I could not have guessed how much I was going to love this job when I started in February.  After spending 20 years in litigation, I was finally in a job that was fun, challenging, rewarding, and didn't make me feel like I was getting an ulcer.  I couldn't believe that my amazing, happy world was being turned upside down.


There is some controversy over my boss' suicide, but none of that matters.  He was a good man and a great boss.  He left behind a devastated and confused family, and a lot of friends and co-workers who did not see this coming.  In the wake of his death, we are all still reeling.  Our office brought in grief counselors immediately.  I went into work that first day, specifically to meet with them.  My knees almost buckled when I walked into the office, but I was otherwise slightly worried about how well I was handling everything.  I mean, I was sad.  I was profoundly sad.  But I found that with every new person who wanted to come into my office and talk about it, it got a little bit easier.  People remarked on how well I was working through my grief.  The funeral was hard, but still I felt like I was holding it together.


Then the panic attacks started.  You'd think they'd happen at work.  Or in crowds.  But they didn't.  They started happening when I was falling asleep.  Or when I was in yoga.  In the quiet moments, my body would revolt.  There were a couple of times when I jumped out of bed in my sleep and found myself in the front room.  Apparently I was not handling things as well as I thought.  


Tragedy and grief are such weird things.  This terrible thing happens.  And then what?  The first day or two, people worry about you.  They ask how you're doing.  Then they move on with their lives.  But you can't move on.  You have to keep living it.  Every time you walk into the place where you used to see him every day.  Or see his signature on something.  Or you forward yourself an e-mail from his e-mail address, forget, and freak yourself out that he's e-mailing you from the dead.  Every day gets a little easier but you don't forget.  Then you feel bad.  You're just his co-worker.  What about his family?  They must be suffering more than you.  This sick circle begins -- feeling sorry for yourself, then feeling guilty that you are being selfish when other people must be hurting more.


I have been very lucky.  I have been blessed to not have been dealt a lot of tragedy in my life.  My Auntie Lori also committed suicide in 2009.  But she was a tortured soul and I only ever felt relief that she had finally found peace.  This suicide was different.  What did I miss?  Sure, I had noticed my boss had seemed more stressed and down than usual.  But, despite those words that flashed through my mind the second I touched my phone, I don't think I saw this coming.

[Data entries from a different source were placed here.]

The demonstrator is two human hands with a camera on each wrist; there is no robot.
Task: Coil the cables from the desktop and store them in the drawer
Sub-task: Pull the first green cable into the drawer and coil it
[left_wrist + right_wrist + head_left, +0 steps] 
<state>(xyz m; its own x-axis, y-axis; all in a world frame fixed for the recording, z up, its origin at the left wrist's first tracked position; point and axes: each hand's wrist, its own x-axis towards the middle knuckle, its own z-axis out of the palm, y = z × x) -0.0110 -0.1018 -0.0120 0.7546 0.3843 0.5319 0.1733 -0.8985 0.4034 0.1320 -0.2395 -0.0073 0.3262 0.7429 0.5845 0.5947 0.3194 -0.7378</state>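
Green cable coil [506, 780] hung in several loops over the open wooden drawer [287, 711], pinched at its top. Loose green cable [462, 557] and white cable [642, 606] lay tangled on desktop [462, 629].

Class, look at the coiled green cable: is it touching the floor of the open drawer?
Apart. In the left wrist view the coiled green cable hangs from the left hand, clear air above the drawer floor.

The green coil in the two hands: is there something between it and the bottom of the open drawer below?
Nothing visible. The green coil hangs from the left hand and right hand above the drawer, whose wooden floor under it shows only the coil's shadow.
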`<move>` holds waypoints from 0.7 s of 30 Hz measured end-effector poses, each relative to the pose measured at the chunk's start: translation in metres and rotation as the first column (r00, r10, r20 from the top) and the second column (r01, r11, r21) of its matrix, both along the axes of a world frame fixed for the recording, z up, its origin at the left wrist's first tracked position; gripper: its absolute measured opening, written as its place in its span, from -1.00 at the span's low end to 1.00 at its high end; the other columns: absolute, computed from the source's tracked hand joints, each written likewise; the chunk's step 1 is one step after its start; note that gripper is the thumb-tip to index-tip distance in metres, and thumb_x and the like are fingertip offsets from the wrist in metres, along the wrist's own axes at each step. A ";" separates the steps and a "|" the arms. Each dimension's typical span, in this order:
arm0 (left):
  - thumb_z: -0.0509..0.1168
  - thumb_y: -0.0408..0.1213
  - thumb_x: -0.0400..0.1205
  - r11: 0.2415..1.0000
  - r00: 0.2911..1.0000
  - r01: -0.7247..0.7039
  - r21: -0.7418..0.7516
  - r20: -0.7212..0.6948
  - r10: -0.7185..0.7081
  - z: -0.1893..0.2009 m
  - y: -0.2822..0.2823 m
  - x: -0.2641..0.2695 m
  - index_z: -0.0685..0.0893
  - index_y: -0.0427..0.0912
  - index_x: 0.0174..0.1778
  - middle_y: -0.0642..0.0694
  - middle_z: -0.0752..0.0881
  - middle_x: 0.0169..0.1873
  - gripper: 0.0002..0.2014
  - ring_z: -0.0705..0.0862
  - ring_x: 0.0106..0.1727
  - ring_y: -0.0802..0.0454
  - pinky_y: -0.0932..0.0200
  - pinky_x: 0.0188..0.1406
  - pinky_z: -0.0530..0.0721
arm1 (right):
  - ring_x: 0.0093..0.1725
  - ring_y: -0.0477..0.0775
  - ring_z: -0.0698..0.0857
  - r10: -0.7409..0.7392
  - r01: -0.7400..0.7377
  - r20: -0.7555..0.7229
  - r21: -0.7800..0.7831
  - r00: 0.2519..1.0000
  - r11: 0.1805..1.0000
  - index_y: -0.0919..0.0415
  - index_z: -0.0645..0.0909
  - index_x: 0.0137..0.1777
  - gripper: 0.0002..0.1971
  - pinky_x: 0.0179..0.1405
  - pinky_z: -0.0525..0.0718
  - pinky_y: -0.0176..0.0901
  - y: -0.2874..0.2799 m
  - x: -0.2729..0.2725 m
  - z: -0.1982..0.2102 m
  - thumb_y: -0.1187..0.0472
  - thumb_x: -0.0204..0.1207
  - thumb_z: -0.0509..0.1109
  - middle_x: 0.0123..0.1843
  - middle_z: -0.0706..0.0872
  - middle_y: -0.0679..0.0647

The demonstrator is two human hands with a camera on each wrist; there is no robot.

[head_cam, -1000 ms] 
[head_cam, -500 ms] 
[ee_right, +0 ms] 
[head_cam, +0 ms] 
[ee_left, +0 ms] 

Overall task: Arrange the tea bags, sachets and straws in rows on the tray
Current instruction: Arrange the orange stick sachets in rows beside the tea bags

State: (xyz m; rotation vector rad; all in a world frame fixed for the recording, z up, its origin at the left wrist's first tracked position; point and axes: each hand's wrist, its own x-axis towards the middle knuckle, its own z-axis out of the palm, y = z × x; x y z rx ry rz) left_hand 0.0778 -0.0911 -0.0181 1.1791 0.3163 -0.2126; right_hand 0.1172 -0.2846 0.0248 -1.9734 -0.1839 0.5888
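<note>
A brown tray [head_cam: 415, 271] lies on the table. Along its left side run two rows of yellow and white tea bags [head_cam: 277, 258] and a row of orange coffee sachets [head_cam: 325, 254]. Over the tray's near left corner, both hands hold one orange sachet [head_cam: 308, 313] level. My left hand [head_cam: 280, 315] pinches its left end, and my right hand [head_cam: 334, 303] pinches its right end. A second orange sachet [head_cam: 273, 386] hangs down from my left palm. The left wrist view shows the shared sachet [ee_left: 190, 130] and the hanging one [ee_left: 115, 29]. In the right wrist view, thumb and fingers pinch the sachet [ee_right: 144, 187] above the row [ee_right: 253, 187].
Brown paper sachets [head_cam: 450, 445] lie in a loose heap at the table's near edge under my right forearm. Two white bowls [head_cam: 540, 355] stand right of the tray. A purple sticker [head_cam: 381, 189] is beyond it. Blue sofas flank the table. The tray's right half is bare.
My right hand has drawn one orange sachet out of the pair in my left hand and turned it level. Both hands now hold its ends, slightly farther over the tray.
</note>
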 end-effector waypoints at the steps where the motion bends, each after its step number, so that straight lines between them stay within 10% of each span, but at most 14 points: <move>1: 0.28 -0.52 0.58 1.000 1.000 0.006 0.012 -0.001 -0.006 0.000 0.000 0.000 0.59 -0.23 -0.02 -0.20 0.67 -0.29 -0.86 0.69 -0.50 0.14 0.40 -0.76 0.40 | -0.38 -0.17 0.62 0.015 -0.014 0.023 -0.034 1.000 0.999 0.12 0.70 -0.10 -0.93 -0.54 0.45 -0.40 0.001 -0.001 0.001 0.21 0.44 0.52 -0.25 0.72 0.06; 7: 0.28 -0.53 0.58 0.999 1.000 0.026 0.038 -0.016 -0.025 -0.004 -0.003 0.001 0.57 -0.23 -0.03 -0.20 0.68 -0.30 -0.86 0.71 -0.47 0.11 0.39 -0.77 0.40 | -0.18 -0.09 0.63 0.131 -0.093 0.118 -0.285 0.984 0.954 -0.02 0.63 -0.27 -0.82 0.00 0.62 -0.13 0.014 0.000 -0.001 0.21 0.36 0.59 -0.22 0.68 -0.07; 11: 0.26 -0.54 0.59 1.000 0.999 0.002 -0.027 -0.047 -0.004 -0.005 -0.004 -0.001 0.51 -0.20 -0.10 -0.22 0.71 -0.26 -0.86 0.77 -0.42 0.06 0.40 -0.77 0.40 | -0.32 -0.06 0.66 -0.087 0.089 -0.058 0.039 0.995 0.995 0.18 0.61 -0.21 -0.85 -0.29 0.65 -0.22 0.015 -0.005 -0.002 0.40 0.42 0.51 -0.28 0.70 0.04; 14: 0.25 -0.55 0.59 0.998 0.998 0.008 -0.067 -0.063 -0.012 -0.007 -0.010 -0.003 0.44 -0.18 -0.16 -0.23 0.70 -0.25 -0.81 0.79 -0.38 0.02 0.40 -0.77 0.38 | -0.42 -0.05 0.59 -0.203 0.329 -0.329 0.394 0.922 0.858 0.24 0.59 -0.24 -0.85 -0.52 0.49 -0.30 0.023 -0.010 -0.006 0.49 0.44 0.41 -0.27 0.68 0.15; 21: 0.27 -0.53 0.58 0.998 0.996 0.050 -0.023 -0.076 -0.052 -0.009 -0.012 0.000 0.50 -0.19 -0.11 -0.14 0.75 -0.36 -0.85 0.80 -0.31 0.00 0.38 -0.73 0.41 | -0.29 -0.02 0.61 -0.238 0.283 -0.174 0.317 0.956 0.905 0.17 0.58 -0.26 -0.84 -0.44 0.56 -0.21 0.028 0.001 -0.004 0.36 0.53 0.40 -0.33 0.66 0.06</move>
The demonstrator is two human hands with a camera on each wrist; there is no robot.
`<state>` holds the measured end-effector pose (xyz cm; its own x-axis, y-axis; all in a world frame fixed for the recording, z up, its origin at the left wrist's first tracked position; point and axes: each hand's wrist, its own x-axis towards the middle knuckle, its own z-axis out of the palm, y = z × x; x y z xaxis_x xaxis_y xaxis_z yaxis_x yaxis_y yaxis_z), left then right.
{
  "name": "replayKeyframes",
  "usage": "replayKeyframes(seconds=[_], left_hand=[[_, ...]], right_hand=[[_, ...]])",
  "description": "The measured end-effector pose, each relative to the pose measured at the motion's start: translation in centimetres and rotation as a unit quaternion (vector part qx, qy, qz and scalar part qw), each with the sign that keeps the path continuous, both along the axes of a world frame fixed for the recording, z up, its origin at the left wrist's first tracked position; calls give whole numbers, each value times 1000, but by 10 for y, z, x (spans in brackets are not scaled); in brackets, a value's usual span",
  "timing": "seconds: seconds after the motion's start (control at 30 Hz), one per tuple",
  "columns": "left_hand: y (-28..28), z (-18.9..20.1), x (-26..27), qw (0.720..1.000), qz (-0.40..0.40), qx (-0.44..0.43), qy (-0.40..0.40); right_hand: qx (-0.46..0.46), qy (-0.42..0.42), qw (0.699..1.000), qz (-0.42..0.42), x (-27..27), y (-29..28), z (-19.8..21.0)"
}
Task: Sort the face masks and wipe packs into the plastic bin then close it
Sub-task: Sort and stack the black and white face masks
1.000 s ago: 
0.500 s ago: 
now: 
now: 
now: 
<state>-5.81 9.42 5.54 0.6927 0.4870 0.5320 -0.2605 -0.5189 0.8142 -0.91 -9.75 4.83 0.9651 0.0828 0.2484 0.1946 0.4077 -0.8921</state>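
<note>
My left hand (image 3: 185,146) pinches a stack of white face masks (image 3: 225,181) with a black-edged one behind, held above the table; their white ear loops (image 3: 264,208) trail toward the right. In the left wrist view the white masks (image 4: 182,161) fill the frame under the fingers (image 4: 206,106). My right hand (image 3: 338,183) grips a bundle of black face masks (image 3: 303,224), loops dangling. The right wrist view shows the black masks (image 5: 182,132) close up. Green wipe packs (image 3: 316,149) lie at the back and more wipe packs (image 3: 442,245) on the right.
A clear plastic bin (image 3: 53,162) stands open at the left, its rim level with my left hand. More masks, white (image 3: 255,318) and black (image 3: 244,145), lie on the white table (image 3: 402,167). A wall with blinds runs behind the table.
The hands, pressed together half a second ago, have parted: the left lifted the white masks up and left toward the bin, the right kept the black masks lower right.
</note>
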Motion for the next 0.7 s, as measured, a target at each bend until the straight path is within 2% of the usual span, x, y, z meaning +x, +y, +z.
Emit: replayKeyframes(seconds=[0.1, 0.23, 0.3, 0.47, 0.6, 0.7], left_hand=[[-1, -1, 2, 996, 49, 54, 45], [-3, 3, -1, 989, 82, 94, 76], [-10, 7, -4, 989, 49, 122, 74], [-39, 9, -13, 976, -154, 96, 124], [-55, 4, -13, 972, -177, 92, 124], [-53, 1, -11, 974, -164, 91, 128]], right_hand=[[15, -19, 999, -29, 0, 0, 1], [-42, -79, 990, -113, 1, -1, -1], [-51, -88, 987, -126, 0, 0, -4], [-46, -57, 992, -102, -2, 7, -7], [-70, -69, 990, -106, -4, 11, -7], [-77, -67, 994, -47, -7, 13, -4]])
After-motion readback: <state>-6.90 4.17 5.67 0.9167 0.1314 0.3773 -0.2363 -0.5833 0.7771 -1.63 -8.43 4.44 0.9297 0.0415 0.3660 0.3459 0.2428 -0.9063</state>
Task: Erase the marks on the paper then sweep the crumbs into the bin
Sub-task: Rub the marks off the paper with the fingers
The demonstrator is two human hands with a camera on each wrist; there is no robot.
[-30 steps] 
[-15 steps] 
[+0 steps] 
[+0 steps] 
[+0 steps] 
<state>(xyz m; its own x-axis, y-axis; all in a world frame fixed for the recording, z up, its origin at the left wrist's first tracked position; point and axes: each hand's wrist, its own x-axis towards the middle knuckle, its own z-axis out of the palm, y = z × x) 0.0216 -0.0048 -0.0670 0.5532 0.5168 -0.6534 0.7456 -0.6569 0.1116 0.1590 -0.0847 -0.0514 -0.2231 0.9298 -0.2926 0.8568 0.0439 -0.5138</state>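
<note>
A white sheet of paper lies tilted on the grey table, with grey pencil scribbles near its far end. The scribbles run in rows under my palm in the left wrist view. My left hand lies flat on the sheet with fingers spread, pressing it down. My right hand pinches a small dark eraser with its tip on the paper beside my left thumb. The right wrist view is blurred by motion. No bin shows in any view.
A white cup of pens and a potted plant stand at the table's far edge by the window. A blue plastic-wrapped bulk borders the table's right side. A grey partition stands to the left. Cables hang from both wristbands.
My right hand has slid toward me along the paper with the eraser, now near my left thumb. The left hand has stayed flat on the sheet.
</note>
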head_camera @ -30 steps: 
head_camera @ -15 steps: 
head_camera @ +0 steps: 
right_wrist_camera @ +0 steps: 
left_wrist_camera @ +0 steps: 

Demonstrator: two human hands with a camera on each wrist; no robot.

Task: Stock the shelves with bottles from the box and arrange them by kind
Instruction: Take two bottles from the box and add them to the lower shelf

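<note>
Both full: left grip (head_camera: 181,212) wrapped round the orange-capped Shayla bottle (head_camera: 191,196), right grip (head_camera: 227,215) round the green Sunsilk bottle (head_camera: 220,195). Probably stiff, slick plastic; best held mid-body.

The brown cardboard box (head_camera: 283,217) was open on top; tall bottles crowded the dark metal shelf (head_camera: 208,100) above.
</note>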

It has been two months and one week since my boss took his own life.  Certainly, every day is a little easier.  However, I do have days that catch me off guard.  For example, after returning from a week off work for Thanksgiving, I somehow expected to see him when I walked through the door.  Then I was kind of confused when I remembered that he wouldn't be there.  I also feel some anxiety when I think about who may possibly be his permanent replacement (we already went through some stress while waiting to see who would be his interim replacement).  I started with the grief counselors again after the panic attacks started.  I am back on track with my yoga classes and am now working out at home in the mornings.  I still feel days where I am sad and miss him.  But for the most part, life goes on.  There is no other option, right?  I feel like this happened at the best time possible.  I feel like I have my eating disorder under control for the first time in a very long time.  I have mostly made peace with my body and actually like how I look these days.  It is a huge win that I haven't turned to food for comfort during this time.  Also, as part of the healing process, some of us from the office will be organizing an Out of the Darkness walk through the American Foundation for Suicide Prevention.  Hopefully, that will keep us busy, help us feel like we are giving back to the community and help honor the memory of our beloved boss.  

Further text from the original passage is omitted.